Seeing Red

image credit: Ro Irving

Paul Broks contemplates the mystery of conciousness in a recent essay written in response to Nicholas Humphrey’s latest book: Seeing Red: A Study in Conciousness.

Phenomenal consciousness is about the temporal “depth” of the present moment. The subjective “now” is, paradoxically, extended in time: it is “temporally thick.” We experience it not as an infinitely thin sliver of time but as a moment in which times present, past and future overlap. We travel through life as in a “time ship,” which “has a prow and stern and room inside for us to move around.” The problem is that the notion of the “extended present” is fundamentally incoherent to the commonsense mind.

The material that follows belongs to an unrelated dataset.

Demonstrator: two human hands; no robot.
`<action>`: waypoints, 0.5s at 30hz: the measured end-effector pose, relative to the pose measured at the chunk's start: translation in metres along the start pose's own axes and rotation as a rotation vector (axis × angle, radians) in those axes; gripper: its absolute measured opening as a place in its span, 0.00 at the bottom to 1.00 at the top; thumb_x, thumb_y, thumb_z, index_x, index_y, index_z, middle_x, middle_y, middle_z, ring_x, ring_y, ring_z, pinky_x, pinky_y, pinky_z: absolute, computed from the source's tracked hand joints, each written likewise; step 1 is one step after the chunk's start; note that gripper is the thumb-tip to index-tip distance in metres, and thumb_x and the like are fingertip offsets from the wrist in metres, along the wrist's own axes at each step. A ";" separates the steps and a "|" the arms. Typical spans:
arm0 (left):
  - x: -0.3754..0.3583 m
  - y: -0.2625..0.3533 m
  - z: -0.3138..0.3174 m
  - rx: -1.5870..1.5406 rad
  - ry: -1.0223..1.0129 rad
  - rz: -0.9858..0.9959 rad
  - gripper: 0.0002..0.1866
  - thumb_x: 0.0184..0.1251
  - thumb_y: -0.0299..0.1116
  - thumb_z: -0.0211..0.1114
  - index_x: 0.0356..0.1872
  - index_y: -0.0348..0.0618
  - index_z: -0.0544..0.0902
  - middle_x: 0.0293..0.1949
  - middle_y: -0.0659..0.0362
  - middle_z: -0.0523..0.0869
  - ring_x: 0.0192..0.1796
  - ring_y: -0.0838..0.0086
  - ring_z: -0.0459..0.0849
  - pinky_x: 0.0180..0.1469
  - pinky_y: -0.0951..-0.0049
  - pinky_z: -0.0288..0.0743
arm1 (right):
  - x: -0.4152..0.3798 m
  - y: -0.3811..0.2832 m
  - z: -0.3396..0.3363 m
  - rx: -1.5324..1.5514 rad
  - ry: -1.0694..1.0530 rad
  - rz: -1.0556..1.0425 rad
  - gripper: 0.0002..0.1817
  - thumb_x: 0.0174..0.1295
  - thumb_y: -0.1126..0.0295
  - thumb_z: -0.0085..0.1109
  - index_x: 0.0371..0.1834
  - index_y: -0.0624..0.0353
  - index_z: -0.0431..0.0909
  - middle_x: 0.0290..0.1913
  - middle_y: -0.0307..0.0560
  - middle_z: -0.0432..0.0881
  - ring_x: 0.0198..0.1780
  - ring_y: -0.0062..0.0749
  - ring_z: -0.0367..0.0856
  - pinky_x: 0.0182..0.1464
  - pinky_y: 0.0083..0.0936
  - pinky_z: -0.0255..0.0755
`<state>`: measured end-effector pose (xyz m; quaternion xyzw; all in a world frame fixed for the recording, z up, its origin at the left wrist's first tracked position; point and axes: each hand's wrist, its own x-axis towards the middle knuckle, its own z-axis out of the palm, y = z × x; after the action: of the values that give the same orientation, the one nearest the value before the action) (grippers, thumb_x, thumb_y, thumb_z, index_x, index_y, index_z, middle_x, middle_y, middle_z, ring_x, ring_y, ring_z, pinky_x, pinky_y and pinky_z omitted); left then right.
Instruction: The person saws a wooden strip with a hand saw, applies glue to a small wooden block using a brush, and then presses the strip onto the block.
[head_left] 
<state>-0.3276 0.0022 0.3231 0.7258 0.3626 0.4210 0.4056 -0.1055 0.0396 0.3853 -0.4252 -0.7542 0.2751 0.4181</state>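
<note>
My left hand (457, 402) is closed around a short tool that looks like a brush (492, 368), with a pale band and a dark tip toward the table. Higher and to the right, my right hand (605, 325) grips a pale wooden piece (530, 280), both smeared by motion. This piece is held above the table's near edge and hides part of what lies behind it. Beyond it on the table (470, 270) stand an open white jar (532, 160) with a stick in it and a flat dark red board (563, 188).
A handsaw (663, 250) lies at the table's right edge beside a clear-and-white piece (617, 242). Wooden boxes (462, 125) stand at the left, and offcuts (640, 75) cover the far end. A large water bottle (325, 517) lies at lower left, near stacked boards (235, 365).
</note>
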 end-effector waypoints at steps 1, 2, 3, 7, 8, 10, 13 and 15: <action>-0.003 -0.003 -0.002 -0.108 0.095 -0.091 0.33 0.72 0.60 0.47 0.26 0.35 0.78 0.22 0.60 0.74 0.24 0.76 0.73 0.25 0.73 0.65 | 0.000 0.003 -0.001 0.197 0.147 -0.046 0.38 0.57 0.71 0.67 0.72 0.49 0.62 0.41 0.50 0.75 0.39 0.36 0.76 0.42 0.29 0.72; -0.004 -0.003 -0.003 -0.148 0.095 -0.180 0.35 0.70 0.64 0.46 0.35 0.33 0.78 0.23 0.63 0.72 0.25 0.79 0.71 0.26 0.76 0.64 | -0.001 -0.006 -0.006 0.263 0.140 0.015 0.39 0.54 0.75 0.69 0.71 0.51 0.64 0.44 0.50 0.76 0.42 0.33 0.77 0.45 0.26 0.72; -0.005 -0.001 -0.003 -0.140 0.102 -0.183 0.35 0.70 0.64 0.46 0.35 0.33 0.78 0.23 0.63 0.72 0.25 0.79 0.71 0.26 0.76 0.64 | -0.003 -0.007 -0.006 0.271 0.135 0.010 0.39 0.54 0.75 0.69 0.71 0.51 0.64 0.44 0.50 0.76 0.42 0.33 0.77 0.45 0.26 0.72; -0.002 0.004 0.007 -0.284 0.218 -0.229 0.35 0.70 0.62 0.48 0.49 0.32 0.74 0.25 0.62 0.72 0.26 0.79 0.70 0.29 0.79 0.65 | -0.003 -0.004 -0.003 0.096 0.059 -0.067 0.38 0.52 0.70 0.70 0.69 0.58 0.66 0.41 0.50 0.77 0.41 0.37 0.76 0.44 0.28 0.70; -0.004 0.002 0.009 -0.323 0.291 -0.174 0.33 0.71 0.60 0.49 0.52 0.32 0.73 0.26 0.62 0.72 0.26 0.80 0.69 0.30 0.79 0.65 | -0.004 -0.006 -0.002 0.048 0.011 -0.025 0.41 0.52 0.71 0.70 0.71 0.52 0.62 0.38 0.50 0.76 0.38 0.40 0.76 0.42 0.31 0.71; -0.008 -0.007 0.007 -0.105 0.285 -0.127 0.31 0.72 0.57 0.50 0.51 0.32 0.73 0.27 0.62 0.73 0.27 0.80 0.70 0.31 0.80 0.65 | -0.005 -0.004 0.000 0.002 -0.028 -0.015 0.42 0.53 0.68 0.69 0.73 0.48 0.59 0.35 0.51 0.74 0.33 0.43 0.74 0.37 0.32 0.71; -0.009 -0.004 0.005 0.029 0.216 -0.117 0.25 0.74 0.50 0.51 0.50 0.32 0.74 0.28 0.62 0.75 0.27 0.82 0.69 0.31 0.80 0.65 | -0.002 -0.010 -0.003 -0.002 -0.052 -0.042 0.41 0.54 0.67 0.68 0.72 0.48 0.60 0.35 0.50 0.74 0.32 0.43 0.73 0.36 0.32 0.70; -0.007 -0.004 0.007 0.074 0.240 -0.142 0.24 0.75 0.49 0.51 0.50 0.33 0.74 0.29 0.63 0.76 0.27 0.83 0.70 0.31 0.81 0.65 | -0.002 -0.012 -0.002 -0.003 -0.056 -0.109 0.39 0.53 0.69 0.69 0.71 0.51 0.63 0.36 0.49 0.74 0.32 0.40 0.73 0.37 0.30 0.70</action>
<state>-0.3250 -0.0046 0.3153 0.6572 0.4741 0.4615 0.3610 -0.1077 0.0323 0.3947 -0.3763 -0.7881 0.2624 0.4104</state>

Our experience (”the thick moment”—an amalgam of past, present and future) is at odds with our understanding of the linearity of time. We can’t get our heads around those ineffable qualities of consciousness because, as the philosopher Natika Newton points out, the very nature of the X factor makes it, “analytically, ostensively and comparatively indefinable.” According to Humphrey (…) it is precisely this that gives consciousness its mysterious, out-of-this-world qualities, and creates the irresistible intuition of mind-body duality. Nature has performed a stupendous conjuring trick: the illusion of the soul. It is an illusion that at once creates and valorises us as conscious entities. It is thereby an adaptive illusion. Consciousness matters, says Humphrey, “because its function is to matter. It has been designed to create in human beings a Self whose life is worth pursuing.” Even beyond death.